W3C home > Mailing lists > Public > www-voice@w3.org > October to December 2005

Re: Voice Recognition Profiles

From: Al Gilman <Alfred.S.Gilman@IEEE.org>
Date: Fri, 11 Nov 2005 15:34:30 -0500
Message-Id: <p06110405bf9aaace3487@[]>
To: "B.K. DeLong" <bkdelong@pobox.com>
Cc: www-voice@w3.org

What Paolo says is what I hear from others:

Speech recognition performance is
- hotly competitive, because it is
- marginally acceptable

This also means that training against a 'vanilla' corpus of training
texts would probably be, to a competitive-sensitive degree, more
tedious and less effective than training on a corpus attuned to the
technology that you are training.

For basic controls, your GPS can use 'telephony ASR' without
training.
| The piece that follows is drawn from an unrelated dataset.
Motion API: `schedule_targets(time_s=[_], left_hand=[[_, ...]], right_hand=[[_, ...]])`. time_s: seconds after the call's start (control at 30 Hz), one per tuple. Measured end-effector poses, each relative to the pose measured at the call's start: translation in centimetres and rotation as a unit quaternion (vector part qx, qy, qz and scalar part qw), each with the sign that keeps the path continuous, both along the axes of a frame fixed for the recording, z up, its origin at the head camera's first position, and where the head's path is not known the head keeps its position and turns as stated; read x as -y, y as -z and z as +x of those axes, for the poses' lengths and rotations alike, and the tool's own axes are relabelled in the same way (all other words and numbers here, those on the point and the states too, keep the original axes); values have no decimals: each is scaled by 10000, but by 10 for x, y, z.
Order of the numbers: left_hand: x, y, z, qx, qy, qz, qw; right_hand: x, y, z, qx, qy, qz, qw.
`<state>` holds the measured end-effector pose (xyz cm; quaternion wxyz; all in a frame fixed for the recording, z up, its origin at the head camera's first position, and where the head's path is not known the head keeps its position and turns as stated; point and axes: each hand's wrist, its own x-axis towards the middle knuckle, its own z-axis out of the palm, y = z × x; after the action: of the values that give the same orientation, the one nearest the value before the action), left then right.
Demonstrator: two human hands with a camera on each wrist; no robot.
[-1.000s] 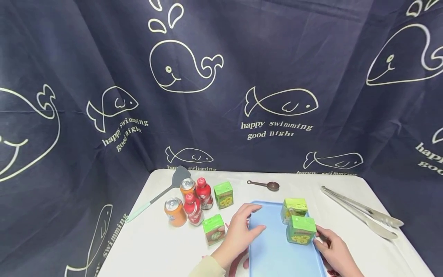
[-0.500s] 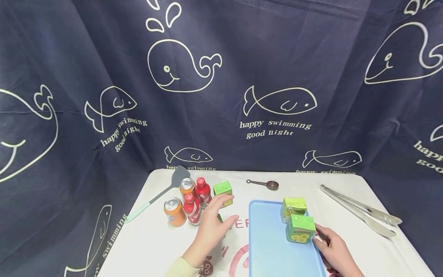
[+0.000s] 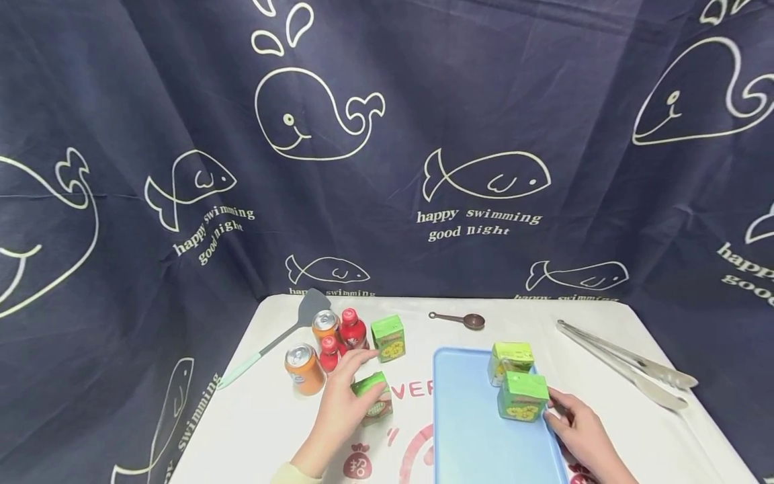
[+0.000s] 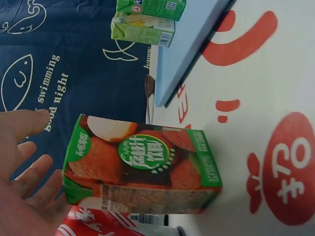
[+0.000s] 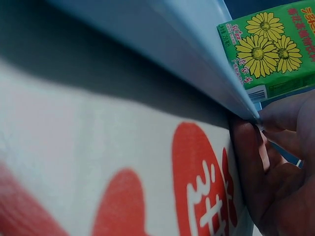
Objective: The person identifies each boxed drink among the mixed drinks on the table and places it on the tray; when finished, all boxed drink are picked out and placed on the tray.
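At your far left on the white cloth (image 3: pixel 236 430), a grey-bladed spatula (image 3: pixel 312 309) lies slantwise. Just right of it stand a front orange can (image 3: pixel 305 370) and a rear orange can (image 3: pixel 325 326), with a front red bottle (image 3: pixel 329 353) and a rear red bottle (image 3: pixel 353 329) close by. Your left hand (image 3: pixel 340 403) is at a fruit-printed juice box (image 3: pixel 379 408) that stands upright on the cloth, left of the tray; your fingers and thumb are spread wide about it, though whether any fingertip touches it is hard to tell from these angles. Beyond that box stands a flower-printed carton (image 3: pixel 389 338), then a brown measuring spoon (image 3: pixel 465 321) lies flat. Next comes the blue tray (image 3: pixel 465 423). Near its right rim stand a pale-topped carton (image 3: pixel 503 359) and, just in front, a green carton (image 3: pixel 523 396) with yellow flowers. Your right hand (image 3: pixel 577 427) pinches that rim beside the green carton, thumb and finger closed on the edge. At the far right lie metal tongs (image 3: pixel 668 376), arms apart.
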<state>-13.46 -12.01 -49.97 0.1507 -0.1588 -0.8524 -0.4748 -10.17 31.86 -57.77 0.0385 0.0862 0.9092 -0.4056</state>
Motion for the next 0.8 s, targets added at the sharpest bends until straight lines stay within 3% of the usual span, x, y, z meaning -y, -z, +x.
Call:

That is to say to turn it on, change views, and do simple
things like "pan North." So long as the domain of discourse is
compact enough, it is selecting among a small set of valid catches
and it doesn't need to be trained.

General route planning from voice catches could get hairy.  I don't
know how near or far off that is.  We'll have to watch what comes
on the market.

How can I say: it's not that hard to make untrained ASR competitive
with the level of fussiness in the 'destination input' function of
contemporary free Web map services. These often take two or three
tries to reduce my input to a form they can recognize. Not natural
conversation, but voice competitive with other input modes. Other
than perhaps an inked 'X' or lasso on the graphic map.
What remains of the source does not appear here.